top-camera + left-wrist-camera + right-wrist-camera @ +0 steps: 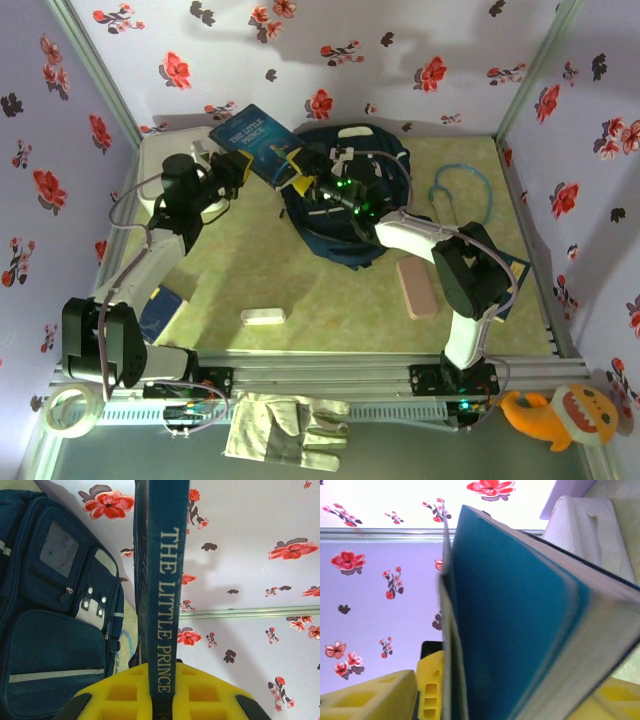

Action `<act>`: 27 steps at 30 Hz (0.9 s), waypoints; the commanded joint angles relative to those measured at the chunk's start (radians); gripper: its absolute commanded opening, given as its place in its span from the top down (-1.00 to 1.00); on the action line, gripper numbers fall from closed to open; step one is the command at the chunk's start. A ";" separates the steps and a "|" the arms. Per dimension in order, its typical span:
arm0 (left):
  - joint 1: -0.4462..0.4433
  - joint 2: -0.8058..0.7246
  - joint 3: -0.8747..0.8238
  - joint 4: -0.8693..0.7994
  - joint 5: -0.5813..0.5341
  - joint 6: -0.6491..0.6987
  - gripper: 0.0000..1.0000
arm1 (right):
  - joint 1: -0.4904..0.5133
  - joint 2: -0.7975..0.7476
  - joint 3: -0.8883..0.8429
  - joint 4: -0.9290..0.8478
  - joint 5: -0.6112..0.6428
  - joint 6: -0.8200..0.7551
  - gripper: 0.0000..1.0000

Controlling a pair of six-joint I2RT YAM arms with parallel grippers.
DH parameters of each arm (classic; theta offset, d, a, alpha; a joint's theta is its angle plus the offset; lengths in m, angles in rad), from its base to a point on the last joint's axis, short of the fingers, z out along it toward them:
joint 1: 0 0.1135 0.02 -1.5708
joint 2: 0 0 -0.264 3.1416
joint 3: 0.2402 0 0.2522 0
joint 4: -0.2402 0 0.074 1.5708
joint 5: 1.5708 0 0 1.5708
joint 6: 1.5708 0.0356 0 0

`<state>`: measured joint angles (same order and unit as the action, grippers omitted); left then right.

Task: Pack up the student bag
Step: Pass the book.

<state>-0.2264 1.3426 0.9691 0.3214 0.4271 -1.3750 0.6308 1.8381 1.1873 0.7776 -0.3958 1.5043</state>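
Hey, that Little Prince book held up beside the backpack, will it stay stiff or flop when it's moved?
Probably stiff: the book stands straight out from the left fingers clamping its end, without sagging. It may fan open: in the right wrist view a thin outer leaf stands apart from the rest. The smooth-looking cover could slip.

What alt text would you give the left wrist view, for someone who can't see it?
A blue book, its spine reading THE LITTLE PRINCE, stands upright, clamped at its lower end between yellow jaws. A navy bag is on the left, front pockets showing, and a lilac wall with red flowers is behind.
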 commanded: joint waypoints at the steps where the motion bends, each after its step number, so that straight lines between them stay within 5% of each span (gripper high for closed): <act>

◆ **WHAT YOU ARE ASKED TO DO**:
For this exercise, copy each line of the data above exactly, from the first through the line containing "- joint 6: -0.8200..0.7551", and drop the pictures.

◆ **ANSWER SECTION**:
top-camera + left-wrist-camera + right-wrist-camera @ +0 steps: 

Action `<act>`: 27 steps at 30 Hz (0.9 s), waypoints; the commanded joint angles relative to those measured at the chunk's start (radians); gripper: its absolute commanded opening, given as its place in its span from the top down (-1.00 to 1.00); on the action line, gripper numbers fall from closed to open; step one is the command at the chunk's start. A ";" separates the steps and a "|" the arms. Per dimension in order, its typical span:
arm0 (left):
  - joint 1: -0.4462..0.4433
  - joint 2: -0.8058..0.7246
  - joint 3: -0.8747..0.8238
  - joint 4: -0.8693..0.7994
  - joint 5: -0.5813..0.5341
  - joint 6: -0.6491..0.6987
  - gripper: 0.0000..1.0000
arm1 (right):
  - joint 1: -0.4904..0.5133
  - joint 2: -0.7975..0.7476
  - joint 3: -0.8883..0.8429
  - joint 4: -0.9290..0.8478
  - joint 5: -0.6112..0.6428
  - joint 6: -0.8200..0.7551

The exercise has nothing more to it.